An MIT PhD student’s latest research pushes the confines of 3-D printing by producing hair.  Thousands of microscopic strands of hair can be printed to create a new material he calls “cillia.” This hair-like substance not only expands how 3-D printing can create new materials, but it advances how interactive materials can increase the efficiency and responsiveness of inanimate objects.

3D printed hair smaller than 100 microns
3D printed hair or cillia (Source: MIT)

One of the most interesting properties of cilllia is the way it can respond to human touch, vibrations, and sensors to create movement and interaction.  The hair has more functionality than first thought. Because 3-D printing allows for control of the design, you can design each hair fiber to encourage different outcomes and levels of interactivity. According to the researcher, the angle and dimension of each hair can create mechanical adhesions. You can design a certain shape of hair to enable motion.

In experimenting with the weight and frequency of vibrations, this printed hair material can act as a conveyor, moving items across a landscape. For example, in a factory, the varying sensors and properties of hair could be used to separate tools from each other automatically.

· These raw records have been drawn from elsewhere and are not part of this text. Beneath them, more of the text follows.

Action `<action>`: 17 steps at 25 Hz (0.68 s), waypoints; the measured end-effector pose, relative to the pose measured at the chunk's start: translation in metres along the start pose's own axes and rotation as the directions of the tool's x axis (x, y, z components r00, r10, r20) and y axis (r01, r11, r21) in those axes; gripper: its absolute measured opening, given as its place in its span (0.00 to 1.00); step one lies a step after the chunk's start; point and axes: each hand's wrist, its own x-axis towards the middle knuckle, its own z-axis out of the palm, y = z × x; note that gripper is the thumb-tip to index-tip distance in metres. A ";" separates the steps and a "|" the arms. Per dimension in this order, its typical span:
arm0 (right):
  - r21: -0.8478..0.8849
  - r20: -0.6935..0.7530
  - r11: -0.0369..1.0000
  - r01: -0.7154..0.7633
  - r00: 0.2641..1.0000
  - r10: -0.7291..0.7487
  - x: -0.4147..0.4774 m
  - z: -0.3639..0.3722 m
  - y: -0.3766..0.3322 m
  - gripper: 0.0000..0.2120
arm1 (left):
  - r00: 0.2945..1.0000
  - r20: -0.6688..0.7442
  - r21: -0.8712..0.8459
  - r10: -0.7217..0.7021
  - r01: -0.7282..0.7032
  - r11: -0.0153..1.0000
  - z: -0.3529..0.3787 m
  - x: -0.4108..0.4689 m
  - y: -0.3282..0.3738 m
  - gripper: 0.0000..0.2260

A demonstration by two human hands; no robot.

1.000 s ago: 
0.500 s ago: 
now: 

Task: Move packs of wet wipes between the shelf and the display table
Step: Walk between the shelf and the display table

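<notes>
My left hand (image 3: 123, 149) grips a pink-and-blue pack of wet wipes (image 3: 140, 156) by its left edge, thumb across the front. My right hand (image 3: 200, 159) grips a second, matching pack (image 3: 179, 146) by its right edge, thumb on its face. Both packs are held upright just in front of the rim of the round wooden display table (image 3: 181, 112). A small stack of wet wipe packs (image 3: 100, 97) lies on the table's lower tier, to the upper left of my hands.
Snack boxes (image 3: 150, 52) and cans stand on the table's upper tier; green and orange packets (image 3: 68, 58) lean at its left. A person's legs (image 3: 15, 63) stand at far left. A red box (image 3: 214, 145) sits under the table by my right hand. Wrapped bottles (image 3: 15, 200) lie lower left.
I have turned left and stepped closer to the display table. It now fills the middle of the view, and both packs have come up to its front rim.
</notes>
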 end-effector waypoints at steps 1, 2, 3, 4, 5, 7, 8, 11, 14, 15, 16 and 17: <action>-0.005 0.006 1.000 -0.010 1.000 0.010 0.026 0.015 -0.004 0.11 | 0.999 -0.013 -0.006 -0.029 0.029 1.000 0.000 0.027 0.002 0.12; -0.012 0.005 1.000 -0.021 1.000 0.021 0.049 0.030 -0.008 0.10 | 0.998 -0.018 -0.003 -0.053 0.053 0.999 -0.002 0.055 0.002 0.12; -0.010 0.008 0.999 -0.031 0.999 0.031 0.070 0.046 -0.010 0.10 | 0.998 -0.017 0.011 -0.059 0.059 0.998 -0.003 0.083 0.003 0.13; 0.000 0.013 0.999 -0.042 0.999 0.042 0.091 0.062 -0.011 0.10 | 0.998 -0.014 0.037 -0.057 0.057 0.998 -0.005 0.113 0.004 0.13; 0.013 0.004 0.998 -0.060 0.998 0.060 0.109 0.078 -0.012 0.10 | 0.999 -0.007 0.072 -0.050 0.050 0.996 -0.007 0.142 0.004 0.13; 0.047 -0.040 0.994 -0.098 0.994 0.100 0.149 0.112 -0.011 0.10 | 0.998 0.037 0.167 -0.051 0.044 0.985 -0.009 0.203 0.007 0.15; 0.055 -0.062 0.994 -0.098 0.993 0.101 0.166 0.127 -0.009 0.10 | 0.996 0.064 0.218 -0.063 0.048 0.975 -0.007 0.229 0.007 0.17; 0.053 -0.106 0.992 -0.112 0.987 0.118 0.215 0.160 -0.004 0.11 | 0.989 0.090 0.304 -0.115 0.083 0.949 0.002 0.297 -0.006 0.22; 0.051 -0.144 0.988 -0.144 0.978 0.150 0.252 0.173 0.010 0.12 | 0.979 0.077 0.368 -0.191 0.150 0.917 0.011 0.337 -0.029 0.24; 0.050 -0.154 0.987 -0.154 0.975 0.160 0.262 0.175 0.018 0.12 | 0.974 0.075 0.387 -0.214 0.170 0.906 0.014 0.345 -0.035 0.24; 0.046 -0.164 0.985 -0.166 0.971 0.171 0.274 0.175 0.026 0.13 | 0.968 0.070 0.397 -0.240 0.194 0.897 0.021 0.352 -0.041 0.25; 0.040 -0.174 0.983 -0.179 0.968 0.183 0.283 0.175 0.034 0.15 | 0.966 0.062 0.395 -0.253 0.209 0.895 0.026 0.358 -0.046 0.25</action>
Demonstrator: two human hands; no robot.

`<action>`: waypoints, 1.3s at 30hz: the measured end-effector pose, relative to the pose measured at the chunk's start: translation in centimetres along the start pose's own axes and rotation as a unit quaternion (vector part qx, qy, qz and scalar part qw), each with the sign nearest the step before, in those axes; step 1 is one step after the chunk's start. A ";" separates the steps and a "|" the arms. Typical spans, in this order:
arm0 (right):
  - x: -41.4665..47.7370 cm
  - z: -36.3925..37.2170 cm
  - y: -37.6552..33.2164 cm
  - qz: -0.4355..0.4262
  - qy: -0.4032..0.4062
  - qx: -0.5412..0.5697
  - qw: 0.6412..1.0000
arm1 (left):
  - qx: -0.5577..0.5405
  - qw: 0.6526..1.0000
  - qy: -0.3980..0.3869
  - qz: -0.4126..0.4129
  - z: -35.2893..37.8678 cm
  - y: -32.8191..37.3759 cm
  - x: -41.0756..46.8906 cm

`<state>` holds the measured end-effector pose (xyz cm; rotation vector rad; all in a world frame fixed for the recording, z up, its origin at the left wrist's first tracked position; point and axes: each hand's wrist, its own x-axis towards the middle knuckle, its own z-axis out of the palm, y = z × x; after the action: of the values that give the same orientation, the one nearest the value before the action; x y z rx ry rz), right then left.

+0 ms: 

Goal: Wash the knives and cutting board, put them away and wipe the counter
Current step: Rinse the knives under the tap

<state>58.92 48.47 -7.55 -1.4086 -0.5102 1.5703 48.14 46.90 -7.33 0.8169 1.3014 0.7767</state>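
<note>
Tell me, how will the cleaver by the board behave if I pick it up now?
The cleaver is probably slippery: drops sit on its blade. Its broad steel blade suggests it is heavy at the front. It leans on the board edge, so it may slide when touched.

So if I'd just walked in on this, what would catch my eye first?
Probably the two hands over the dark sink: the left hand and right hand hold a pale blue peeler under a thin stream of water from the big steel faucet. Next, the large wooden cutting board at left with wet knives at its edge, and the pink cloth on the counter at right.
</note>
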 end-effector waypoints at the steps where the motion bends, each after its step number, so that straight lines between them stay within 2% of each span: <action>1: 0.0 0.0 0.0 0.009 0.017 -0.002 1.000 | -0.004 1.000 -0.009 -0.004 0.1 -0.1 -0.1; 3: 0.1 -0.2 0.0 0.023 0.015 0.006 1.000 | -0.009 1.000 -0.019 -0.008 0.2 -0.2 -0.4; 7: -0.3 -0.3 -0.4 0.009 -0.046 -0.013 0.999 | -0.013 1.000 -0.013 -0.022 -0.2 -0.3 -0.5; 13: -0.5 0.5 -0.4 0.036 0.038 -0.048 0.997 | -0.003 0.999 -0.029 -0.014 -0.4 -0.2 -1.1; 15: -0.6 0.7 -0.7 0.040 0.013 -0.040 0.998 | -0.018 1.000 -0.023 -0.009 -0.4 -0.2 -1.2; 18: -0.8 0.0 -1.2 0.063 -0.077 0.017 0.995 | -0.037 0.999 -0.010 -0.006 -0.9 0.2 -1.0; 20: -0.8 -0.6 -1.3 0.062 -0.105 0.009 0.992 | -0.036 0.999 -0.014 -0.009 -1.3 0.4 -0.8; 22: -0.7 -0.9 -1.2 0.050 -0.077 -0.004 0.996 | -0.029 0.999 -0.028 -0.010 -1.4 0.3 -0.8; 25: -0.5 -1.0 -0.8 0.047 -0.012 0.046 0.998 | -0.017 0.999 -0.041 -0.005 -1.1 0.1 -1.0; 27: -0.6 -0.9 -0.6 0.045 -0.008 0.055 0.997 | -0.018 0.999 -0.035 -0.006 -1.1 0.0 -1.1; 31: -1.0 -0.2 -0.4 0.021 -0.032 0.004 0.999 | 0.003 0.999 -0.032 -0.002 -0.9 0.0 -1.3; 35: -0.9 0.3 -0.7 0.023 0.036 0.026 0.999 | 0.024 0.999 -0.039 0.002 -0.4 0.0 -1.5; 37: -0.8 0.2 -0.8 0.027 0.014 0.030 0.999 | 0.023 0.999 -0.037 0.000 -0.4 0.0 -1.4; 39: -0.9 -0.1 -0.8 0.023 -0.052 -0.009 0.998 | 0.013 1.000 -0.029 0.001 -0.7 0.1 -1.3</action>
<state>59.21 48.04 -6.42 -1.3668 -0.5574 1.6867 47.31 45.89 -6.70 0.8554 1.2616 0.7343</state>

The researcher, Jifei Ou, is now developing programming for 3-D printing that can use complex algorithms to create complicated structures. The typical CAD software used for 3-D printing cannot produce intricate structures like hair, which is smaller than 100 microns. Part of Ou’s research consisted of developing a software that allows you to generate the specific properties of this artificial hair while customizing it to interact.